<<<<
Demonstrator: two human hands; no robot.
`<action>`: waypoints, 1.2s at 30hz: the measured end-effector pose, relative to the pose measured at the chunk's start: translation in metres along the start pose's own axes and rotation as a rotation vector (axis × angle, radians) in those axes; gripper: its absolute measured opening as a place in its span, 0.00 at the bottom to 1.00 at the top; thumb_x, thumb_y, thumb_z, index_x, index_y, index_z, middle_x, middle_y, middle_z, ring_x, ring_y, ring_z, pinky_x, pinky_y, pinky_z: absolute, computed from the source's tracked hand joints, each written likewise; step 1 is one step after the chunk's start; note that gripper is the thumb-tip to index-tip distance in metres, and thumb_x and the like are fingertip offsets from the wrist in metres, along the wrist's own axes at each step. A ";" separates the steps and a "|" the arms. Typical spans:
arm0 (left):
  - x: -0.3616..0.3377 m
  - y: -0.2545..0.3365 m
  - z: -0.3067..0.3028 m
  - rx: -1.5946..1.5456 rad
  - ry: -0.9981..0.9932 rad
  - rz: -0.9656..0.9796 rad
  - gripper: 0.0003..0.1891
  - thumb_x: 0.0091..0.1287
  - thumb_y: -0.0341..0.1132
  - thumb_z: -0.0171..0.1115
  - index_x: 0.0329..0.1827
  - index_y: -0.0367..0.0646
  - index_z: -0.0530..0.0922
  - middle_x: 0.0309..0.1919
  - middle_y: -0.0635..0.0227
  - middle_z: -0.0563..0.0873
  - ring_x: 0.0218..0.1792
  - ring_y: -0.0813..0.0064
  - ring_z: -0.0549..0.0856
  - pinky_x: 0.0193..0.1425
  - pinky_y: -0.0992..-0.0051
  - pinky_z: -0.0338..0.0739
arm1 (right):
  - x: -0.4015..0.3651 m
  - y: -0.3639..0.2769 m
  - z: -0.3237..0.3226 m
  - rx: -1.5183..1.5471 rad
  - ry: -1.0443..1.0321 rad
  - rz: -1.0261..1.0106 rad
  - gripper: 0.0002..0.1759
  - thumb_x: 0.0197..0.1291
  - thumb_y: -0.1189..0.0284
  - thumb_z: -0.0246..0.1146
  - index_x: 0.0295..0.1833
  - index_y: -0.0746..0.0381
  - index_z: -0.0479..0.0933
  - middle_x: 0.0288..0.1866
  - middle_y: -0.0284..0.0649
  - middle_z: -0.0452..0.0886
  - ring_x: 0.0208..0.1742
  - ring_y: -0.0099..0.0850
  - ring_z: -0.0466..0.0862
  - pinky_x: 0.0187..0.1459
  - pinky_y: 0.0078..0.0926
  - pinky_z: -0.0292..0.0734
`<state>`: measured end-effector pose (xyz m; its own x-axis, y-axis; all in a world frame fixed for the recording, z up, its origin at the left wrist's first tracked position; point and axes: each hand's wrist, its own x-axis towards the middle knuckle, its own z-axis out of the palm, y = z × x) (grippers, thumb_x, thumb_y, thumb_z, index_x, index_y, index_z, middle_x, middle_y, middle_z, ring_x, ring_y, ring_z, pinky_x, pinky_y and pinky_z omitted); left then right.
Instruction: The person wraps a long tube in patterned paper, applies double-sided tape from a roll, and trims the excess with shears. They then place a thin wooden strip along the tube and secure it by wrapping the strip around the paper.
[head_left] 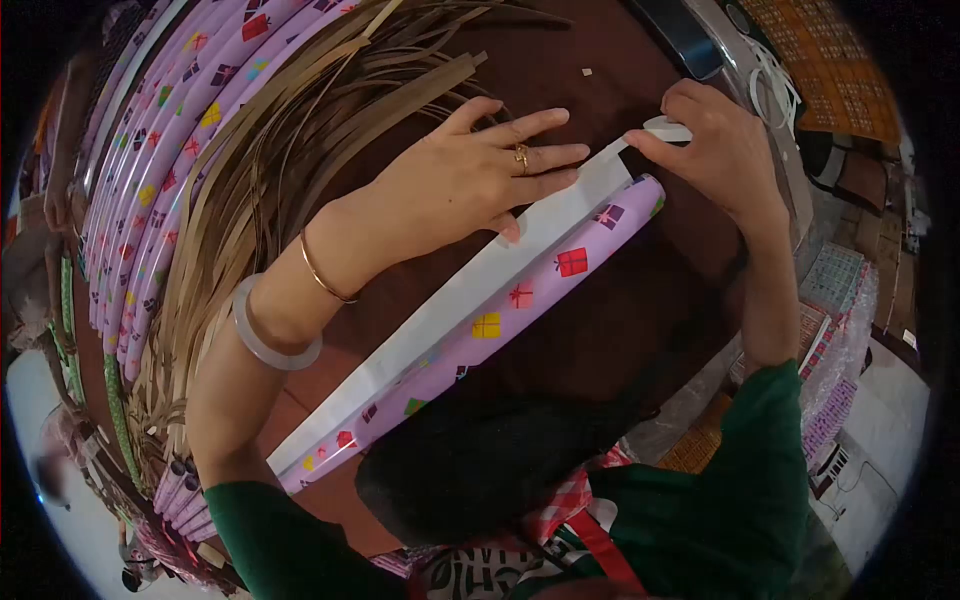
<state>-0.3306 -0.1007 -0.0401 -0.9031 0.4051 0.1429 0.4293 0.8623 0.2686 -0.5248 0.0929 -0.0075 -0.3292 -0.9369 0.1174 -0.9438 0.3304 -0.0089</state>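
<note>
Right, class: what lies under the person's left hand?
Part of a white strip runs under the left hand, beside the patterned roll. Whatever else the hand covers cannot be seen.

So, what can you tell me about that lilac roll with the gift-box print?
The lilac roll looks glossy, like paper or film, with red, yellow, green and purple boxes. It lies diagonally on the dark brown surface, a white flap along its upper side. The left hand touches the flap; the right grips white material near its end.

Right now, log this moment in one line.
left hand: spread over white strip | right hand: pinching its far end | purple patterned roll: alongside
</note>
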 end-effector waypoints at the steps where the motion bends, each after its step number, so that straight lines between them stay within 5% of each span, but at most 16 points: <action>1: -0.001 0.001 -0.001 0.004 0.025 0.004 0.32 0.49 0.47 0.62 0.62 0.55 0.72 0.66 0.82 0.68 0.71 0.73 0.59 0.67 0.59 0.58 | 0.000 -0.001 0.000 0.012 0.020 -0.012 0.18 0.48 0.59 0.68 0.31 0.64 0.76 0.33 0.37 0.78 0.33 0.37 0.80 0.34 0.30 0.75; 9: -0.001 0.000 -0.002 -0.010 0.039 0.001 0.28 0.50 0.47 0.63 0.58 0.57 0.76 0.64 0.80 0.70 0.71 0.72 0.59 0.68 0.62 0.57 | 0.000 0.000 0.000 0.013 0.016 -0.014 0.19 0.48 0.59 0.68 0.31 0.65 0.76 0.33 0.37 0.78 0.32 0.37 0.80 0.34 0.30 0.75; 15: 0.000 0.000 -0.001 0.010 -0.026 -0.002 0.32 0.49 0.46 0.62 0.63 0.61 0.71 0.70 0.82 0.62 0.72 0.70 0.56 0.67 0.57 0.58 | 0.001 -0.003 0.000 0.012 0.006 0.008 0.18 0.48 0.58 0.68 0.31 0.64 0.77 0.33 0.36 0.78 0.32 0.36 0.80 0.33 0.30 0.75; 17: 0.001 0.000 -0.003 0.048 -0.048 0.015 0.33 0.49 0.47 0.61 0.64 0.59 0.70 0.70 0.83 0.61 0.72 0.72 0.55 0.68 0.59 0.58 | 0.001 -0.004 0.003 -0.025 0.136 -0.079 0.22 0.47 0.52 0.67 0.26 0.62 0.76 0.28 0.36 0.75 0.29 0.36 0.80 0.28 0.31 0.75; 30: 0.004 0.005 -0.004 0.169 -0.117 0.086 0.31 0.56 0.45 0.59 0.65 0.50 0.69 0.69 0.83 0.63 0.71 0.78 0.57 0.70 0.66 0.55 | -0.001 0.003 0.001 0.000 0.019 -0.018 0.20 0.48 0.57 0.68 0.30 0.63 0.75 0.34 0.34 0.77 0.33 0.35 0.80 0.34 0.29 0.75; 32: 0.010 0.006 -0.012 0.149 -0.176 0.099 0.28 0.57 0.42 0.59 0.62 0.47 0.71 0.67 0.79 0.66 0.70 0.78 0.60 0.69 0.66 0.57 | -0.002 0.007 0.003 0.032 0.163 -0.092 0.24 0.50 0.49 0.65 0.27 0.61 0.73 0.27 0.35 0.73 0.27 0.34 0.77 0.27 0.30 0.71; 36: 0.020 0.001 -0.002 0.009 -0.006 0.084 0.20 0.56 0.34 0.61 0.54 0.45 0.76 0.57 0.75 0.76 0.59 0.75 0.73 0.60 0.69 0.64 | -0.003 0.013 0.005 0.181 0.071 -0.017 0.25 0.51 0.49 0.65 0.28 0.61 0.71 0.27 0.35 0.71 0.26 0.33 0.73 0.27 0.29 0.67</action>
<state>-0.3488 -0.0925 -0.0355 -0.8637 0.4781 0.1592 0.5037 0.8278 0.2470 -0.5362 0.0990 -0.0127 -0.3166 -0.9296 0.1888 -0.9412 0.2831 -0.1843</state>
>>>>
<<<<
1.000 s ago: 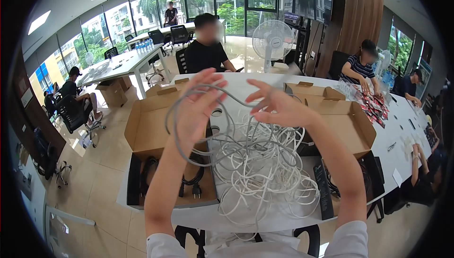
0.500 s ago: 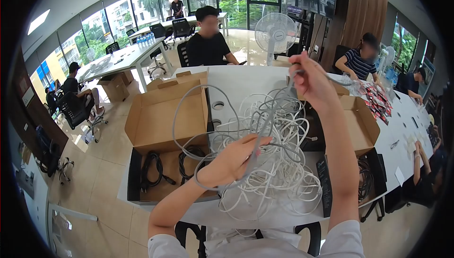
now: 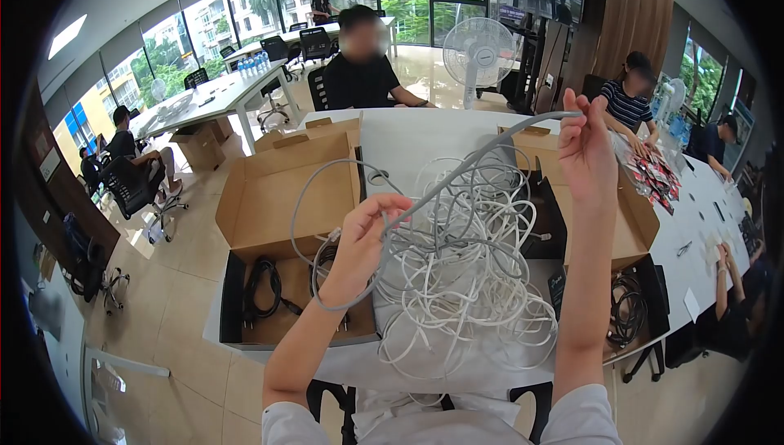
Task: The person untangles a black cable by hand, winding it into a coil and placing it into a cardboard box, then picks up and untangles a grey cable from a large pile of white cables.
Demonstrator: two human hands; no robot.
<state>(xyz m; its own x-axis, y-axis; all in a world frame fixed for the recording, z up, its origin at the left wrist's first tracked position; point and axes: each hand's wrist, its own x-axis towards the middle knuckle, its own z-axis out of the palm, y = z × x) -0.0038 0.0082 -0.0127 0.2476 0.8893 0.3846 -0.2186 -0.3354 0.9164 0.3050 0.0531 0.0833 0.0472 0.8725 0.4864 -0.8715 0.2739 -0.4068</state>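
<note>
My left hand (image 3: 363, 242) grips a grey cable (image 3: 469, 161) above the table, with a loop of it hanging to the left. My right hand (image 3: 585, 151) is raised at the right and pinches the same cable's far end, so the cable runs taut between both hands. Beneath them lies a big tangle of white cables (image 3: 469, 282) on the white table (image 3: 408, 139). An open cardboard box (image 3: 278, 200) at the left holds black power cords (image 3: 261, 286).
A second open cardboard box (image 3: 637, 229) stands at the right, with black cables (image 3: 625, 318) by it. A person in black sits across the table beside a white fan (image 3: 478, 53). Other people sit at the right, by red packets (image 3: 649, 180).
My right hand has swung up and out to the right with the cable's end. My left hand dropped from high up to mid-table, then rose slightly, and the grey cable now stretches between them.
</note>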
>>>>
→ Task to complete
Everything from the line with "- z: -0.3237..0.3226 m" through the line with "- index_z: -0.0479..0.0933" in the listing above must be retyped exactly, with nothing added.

→ Task solution
  - z: -0.3237..0.3226 m
  - rx: -1.5183..1.5471 rad
  - ry: -1.0443..1.0321 rad
  - rz: -1.0261..1.0106 rad
  - gripper: 0.0002..0.1759
  - thumb_x: 0.0197..0.1291
  - thumb_y: -0.1189..0.0284
  - thumb_z: -0.0246..0.1146
  - index_x: 0.0295..0.1833
  - index_y: -0.0746..0.0381
  - index_z: -0.0479..0.0933

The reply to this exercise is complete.